PF cumpre mandados contra fraude na compra de remédios de alto custo

Operação Pés de Barro investiga compra de remédios pelo Ministério da Saúde entre 2016 e 2018.

0
24

Foto: Rafaela Felicciano/Metrópoles

Nesta terça-feira (21/9), a Polícia Federal cumpriu 15 mandados de busca e apreensão na Operação Pés de Barro. A investigação busca apurar fraudes na compra de medicamentos de alto custo pelo Ministério da Saúde entre 2016 e 2018.

Segundo a PF, 61 policiais cumprem os mandados nos estados de Alagoas (Maceió), Minas Gerais (Belo Horizonte e Montes Claros), Pernambuco (Recife), São Paulo e no Distrito Federal.

A operação investiga a aquisição dos medicamentos Aldurazyme, Fabrazyme, Myozyme, Elaprase e Soliris/Eculizumabe pela Diretoria de Logística em Saúde do Ministério da Saúde. A estimativa é que a pasta tenha perdido R$ 20 milhões após as empresas não entregarem os remédios depois do pagamento.

Além disso, a falta dos medicamentos pode ter levado a óbito ao menos 14 pacientes, de acordo com a investigação.

“Foram encontrados indícios de inobservância da legislação administrativa, licitatória e sanitária, além do descumprimento de reiteradas decisões judiciais, com o aparente intento de favorecer determinadas empresas”, disse a PF.

Os envolvidos podem responder pelos crimes de fraude à licitação, estelionato, falsidade ideológica, corrupção passiva, prevaricação, advocacia administrativa e corrupção ativa.

Ricardo Barros nega fraude

Ricardo Barros, que atuava como ministro da Saúde na época, afirmou que “não se comprovará qualquer irregularidade” na compra dos remédios.

“Na minha gestão no Ministério promovi uma economia superior a R$ 5 bilhões com a renegociação de contratos, compras de medicamentos e insumos. Todos os valores foram reinvestidos no SUS. São processos que afrontaram grandes interesses, mas promoveram mais serviços à população”, disse.

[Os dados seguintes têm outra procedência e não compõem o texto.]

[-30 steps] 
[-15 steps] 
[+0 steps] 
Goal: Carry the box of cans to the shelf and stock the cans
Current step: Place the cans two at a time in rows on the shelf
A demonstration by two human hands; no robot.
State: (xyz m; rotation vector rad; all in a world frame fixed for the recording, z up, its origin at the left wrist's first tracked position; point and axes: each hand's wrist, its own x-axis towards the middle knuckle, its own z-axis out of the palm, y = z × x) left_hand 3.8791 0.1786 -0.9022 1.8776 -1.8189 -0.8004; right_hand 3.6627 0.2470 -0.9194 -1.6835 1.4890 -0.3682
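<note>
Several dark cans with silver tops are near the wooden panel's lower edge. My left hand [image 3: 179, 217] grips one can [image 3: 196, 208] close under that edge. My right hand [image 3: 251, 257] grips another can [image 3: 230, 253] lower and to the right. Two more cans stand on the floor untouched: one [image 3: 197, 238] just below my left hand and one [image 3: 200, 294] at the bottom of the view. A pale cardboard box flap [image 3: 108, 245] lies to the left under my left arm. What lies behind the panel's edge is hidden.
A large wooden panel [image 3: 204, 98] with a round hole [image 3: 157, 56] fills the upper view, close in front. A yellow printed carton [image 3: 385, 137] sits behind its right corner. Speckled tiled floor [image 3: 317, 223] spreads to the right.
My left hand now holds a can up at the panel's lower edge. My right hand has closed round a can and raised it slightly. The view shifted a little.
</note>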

Confira a nota na íntegra:

“Não se comprovará qualquer irregularidade na minha conduta no Ministério da Saúde”, diz Ricardo Barros Reitero que não sou alvo da operação e não se comprovará qualquer irregularidade na minha conduta à frente do Ministério da Saúde. Na minha gestão no Ministério promovi uma economia superior a R$ 5 bilhões com a renegociação de contratos, compras de medicamentos e insumos. Todos os valores foram reinvestidos no SUS. São processos que afrontaram grandes interesses, mas promoveram mais serviços à população. As compras foram feitas dentro das normas legais, sob decisões judiciais favoráveis e provocaram mudança na posição da Anvisa, que deixou de exigir licença de importação para medicamentos judicializados. Sobre o caso Global, reitero que o prazo de entrega dos medicamentos venceu após a minha saída do ministério em Abril de 2018. O atraso não tem relação com as mortes citadas. A ação fazia parte de um processo de enfrentamento dos monopólios do setor farmacêutico, especialmente na compra de medicamentos para atendimento de doenças raras em cumprimento a decisões judiciais. A política de quebra de monopólios consistia em buscar a proposta mais vantajosa aos cofres públicos, de menor preço, independente de quem fosse o vendedor do medicamento. Buscou-se aumentar o número de concorrentes, com apoio da Justiça, e utilizar a possibilidade de pagamento antecipado para redução de preços, prática admitida pelo Tribunal de Contas da União. No caso da empresa Global, foram adotadas todas as providências pelo Ministério da Saúde para penalização da empresa e para o ressarcimento ao erário. A Global já confessou a dívida e ressarciu até agora cerca de R$ 2,8 milhões ao Erário.”